## Task to carry out
Copy each line of the data beneath in which the word "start" appears.
-------------------------
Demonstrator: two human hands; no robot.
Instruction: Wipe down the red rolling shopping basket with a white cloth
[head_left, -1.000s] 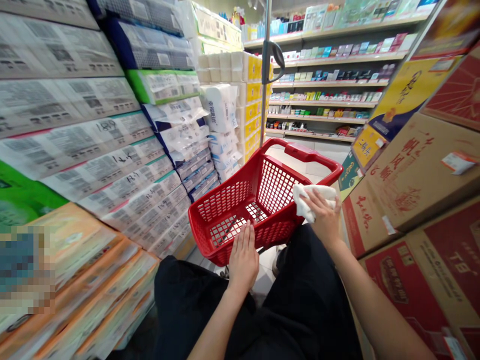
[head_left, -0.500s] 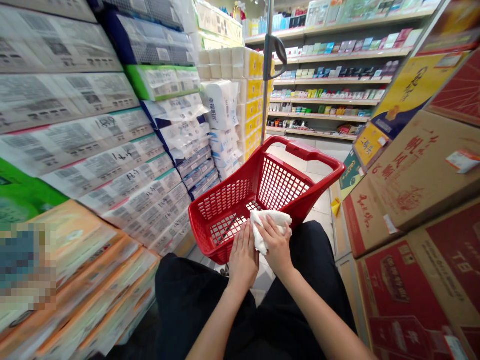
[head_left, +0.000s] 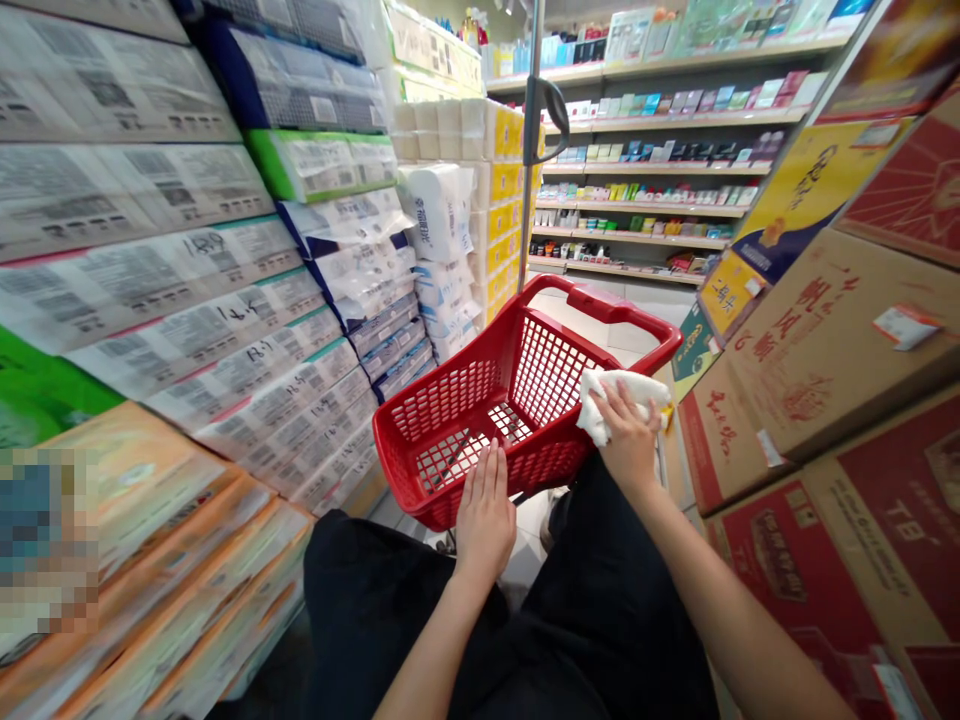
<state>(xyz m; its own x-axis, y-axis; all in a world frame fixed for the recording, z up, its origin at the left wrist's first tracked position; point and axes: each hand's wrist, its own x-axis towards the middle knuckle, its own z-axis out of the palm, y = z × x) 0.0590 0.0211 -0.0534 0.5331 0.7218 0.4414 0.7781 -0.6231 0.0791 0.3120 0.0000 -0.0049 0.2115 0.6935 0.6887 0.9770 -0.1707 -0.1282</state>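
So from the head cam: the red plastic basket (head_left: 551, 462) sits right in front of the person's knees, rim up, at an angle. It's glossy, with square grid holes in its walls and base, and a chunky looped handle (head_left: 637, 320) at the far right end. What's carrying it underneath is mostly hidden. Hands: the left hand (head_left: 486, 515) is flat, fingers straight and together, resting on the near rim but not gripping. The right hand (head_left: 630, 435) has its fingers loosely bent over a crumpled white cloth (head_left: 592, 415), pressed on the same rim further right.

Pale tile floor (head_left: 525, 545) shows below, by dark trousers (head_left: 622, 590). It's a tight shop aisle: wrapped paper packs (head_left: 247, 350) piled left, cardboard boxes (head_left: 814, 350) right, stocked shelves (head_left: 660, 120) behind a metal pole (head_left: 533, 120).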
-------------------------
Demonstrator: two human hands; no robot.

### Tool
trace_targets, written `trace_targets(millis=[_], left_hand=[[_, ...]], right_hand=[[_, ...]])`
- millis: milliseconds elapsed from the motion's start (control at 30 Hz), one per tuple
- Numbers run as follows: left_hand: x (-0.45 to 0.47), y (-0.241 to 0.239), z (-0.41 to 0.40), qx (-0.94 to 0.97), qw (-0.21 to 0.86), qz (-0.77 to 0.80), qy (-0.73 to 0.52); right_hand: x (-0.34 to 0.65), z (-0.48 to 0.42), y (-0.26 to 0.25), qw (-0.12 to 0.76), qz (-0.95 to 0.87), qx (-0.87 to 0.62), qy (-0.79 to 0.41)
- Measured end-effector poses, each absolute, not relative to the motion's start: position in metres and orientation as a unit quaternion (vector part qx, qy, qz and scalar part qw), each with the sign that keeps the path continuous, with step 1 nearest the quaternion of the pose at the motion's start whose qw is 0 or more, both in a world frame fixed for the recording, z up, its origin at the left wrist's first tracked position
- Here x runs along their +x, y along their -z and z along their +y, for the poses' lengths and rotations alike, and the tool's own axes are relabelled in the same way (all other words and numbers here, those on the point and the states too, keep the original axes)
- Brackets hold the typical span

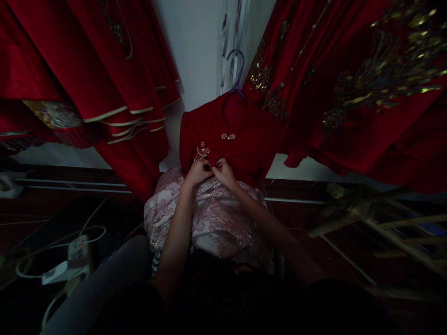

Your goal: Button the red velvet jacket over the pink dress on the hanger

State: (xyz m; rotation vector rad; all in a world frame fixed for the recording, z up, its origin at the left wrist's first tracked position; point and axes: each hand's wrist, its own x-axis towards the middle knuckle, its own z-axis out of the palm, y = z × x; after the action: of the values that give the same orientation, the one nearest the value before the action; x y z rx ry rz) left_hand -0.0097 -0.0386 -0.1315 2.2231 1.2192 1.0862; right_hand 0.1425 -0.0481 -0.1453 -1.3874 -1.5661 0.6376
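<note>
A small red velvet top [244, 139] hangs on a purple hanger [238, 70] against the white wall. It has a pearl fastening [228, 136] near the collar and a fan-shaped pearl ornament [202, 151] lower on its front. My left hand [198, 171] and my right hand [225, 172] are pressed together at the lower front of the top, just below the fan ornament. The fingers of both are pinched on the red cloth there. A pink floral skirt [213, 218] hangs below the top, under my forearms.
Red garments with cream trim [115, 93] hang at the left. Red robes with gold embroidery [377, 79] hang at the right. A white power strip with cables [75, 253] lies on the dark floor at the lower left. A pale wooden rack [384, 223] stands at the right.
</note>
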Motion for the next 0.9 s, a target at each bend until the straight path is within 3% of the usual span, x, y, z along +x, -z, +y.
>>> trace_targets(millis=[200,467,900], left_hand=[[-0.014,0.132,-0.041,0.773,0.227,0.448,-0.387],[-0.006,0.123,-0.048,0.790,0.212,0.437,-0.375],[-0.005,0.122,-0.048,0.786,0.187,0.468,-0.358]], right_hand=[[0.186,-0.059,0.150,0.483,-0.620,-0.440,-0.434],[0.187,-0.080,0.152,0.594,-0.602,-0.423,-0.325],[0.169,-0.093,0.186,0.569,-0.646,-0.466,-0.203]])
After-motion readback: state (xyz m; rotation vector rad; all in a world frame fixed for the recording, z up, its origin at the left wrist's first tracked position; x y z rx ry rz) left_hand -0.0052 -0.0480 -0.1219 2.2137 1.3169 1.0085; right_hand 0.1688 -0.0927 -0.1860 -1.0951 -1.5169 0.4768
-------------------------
## Output for this task
- millis: milliseconds elapsed from the motion's start (control at 30 Hz), one per tuple
- Measured end-effector poses, each absolute, not relative to the motion's start: position in metres and orientation as a unit quaternion (vector part qx, qy, qz and scalar part qw), each with the sign that keeps the path continuous, with step 1 nearest the quaternion of the pose at the motion's start whose qw is 0 or more, both in a world frame fixed for the recording, z up, its origin at the left wrist's first tracked position

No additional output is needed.